Трясущегося римлянина бросили на землю перед гладиатором, и Аякс молча, с отвращением рассматривал этого человека, жалким образом бормотавшего свои ничтожные благодарности.
— Молчи, пес! — Он пнул римлянина. — Слушай меня. Я хочу, чтобы ты вернулся в Гортину и рассказал своим начальникам — всем встречным и поперечным — о том, что видел здесь. Ты расскажешь им, что рабы останутся свободными и что мы огнем и мечом уничтожим всякого, кто посмеет встать между нами и свободой… А теперь встань, трусливая тварь. На ноги! Пока я не передумал.
Сотрясаясь всем телом, Микон поднялся на ноги и встал перед Аяксом.
— Римлянин, ты понял, что тебе следует сделать?
— Д-да.
Аякс повернулся к Хилону:
— Найди ему коня и проводи подальше отсюда — так, чтобы наши парни не соблазнились возможностью погнаться за ним и прирезать. Отвези подальше. И там отпустишь. Это понятно?
Хилон склонил голову.
— Да, полководец. Как прикажешь.
В ту ночь под звездным небом вспыхнули костры, согревавшие праздновавших победу рабов. Посреди образовывавших их стан разношерстных палаток и навесов находилось большое открытое пространство, оставленное перед шатрами Аякса и его ближайших сподвижников. Рабы выкопали почти сотню ям, и в них с наступлением ночи, над грудами жарких углей, стали жариться пронзенные вертелами бараньи туши, наполняя воздух дивными ароматами. Для рабов, привыкших питаться неизменной кашей и мелкими зверьками, которых можно поймать в силки, подобное пиршество было верхом роскоши, которой наслаждались их прежние господа и о которой им оставалось только мечтать. По приказу Аякса всем раздавали вино, хлеб и фрукты из садов и кухонь захваченных рабами поместий.
Пока сподвижники его пировали, Аякс переходил от костра к костру, приветствуя участников засады и терпеливо выслушивая их похвальбы о собственных подвигах в недавней битве. Сердце его ликовало при виде этих присоединившихся к его войне с Римом оборванцев, недавно еще таких униженных, но теперь исполнившихся воинственного пыла. Теперь они без всяких сомнений пойдут за ним в битве туда, куда он их поведет. В Риме он привык к восхищению людей, явившихся поглазеть на гладиаторские игрища, но здесь все было совсем по-другому. Эти бывшие рабы, эти люди шли за ним не потому, что он выигрывал для них заклады, не потому, что тешил их природную кровожадность. Они пошли за ним, потому что разделяли с ним общее бремя. А теперь, решил он, должно быть, и общую судьбу.

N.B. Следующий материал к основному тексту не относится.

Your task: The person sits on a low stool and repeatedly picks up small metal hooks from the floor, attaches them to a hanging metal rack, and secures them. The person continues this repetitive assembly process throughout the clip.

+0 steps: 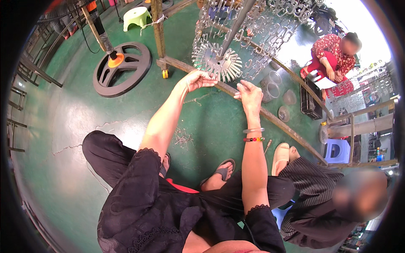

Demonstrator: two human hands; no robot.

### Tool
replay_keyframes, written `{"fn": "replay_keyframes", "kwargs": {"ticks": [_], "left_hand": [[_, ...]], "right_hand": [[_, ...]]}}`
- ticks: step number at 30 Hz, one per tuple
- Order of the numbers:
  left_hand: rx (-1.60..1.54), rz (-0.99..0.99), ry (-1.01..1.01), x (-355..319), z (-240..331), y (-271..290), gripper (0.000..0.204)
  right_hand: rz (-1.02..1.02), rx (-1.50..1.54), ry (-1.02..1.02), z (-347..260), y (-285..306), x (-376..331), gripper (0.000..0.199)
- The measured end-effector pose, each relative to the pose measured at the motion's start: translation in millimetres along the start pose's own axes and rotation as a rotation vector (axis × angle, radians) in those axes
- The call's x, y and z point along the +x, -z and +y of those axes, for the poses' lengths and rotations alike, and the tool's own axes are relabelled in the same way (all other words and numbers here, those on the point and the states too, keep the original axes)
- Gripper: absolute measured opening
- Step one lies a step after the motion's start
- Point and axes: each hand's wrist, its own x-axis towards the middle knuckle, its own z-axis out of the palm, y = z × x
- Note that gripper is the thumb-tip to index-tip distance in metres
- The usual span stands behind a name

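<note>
Narrow at the left hand (197, 80), with thumb and fingers drawn close together and pointing rightward at the near edge of the finned metal disc (218, 64). Loosely curled at the right hand (251, 97), with fingertips turned in toward the same disc. Too small at both sets of fingertips to say for certain whether bare or pinching a thin metal piece, or whether touching the blades.

Placed ahead of and between both hands: up and to the right from the left fingertips, up and to the left from the right ones. Nearer to the left hand, just beside its fingers; farther from the right. Fan-like in form, with blades radiating from a hub at the foot of a grey rod (239, 25). Slanting along that rod, in its long axis, up and to the right, away from the body. Crossed on the near side by a brownish bar (287, 130), running down to the right close by both hands. Backed by hanging metal hooks (270, 46).
</note>
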Motion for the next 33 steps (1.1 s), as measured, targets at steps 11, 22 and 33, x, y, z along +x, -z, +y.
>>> {"fn": "replay_keyframes", "kwargs": {"ticks": [11,22,33], "left_hand": [[0.064,-0.117,0.078,9,31,40,0.021],[0.102,-0.182,0.135,6,36,45,0.012],[0.11,-0.233,0.214,4,44,57,0.012]], "right_hand": [[-0.014,-0.084,0.018,-22,-46,6,0.038],[0.032,-0.089,0.105,-19,-74,28,0.019],[0.019,-0.076,0.154,-13,-93,15,0.024]]}}
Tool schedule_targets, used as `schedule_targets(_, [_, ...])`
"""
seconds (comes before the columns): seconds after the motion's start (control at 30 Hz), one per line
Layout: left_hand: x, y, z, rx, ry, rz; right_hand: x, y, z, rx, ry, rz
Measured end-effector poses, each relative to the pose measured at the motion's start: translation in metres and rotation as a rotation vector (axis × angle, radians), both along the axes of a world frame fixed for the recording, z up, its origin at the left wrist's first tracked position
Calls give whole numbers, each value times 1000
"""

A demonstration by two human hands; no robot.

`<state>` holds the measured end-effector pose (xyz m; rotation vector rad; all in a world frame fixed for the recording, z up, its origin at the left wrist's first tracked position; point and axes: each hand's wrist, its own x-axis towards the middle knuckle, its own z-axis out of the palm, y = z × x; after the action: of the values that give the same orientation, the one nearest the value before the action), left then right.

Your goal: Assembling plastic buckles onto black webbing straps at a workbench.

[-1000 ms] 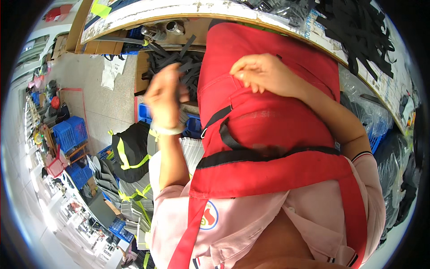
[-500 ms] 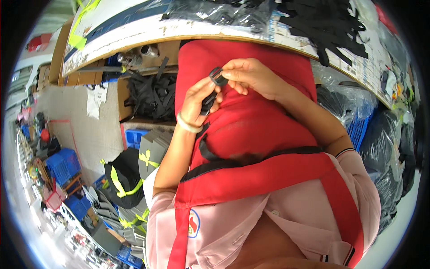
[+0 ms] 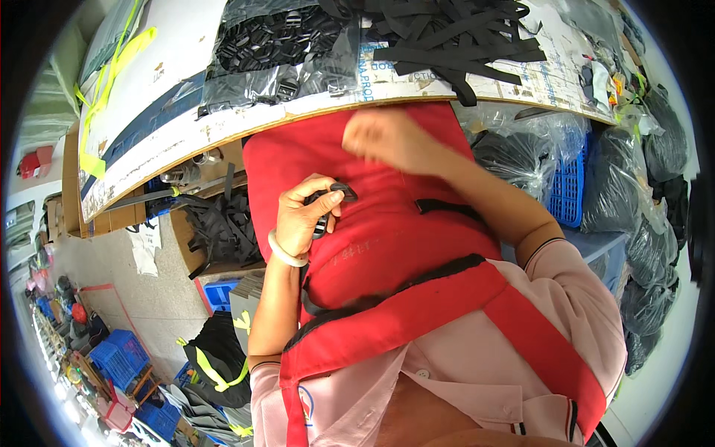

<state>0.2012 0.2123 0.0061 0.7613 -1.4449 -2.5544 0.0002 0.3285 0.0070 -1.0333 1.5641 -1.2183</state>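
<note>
Over my lap, covered by a red apron, my left hand is closed round black plastic buckles. One buckle sticks out past the thumb and forefinger, and another buckle shows below the fingers. A short piece of black strap seems to join them, mostly hidden in the palm. My right hand is above the apron near the table's front edge, apart from the left one. Its fingers look curled but are smeared by motion, so whether anything is in them is unclear.
On the white worktable lie a clear bag of black buckles and a heap of cut black straps. A cardboard box of black straps stands at left below the table. To the right are a blue crate and plastic-wrapped bundles.
My right hand has come away from the buckle that both hands were holding and moved toward the table. The left hand keeps the buckles, lower over my lap. More of the tabletop shows.
</note>
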Motion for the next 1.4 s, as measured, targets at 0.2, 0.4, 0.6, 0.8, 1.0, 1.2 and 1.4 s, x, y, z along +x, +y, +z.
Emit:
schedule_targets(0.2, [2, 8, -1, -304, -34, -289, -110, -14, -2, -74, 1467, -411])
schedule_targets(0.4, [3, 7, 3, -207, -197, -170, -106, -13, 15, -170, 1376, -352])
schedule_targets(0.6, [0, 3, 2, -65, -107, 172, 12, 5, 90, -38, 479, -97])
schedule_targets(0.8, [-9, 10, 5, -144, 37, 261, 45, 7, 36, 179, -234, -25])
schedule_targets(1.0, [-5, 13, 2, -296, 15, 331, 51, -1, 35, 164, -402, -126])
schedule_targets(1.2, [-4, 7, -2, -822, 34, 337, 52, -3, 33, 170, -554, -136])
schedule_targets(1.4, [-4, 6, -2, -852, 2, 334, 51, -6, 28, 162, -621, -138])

Он пробуждал в них честолюбие мелкими налетами на поместья и деревни, нападениями на римских фуражиров. И только убедившись в том, что они готовы к бою, спланировал вчерашнюю ночную засаду. Он следил за отрядом римлян с той самой поры, как войско выступило из Гортины. Поражениями в мелких стычках он заманил римского командира в горы, а затем, когда ловушка была расставлена, подослал к ним этого мальчугана. Ребенок ни минуты не раздумывал, когда Аякс попросил Поллиона исполнить задание, которое почти наверняка окончится его смертью. Отца мальчишки убил надсмотрщик, а мать продали в бордель. Он жил одной только местью. Он с охотой пошел на смерть, и Аякс радовался, видя это, потому что и сам поступил бы на месте этого ребенка точно так же. Он давно уже привык к мысли о том, что не существует ничего такого, чего он не смог бы сделать ради унижения и погибели Рима, и всего, что связано с ним. Со временем и его соратники научатся ненавидеть этот город и его людей так же сильно, как он, как этот мальчик, и сам Рим вострепещет, увидев, как могучий прилив тех, кого он считал неразумными тварями, нахлынет, чтобы поглотить империю.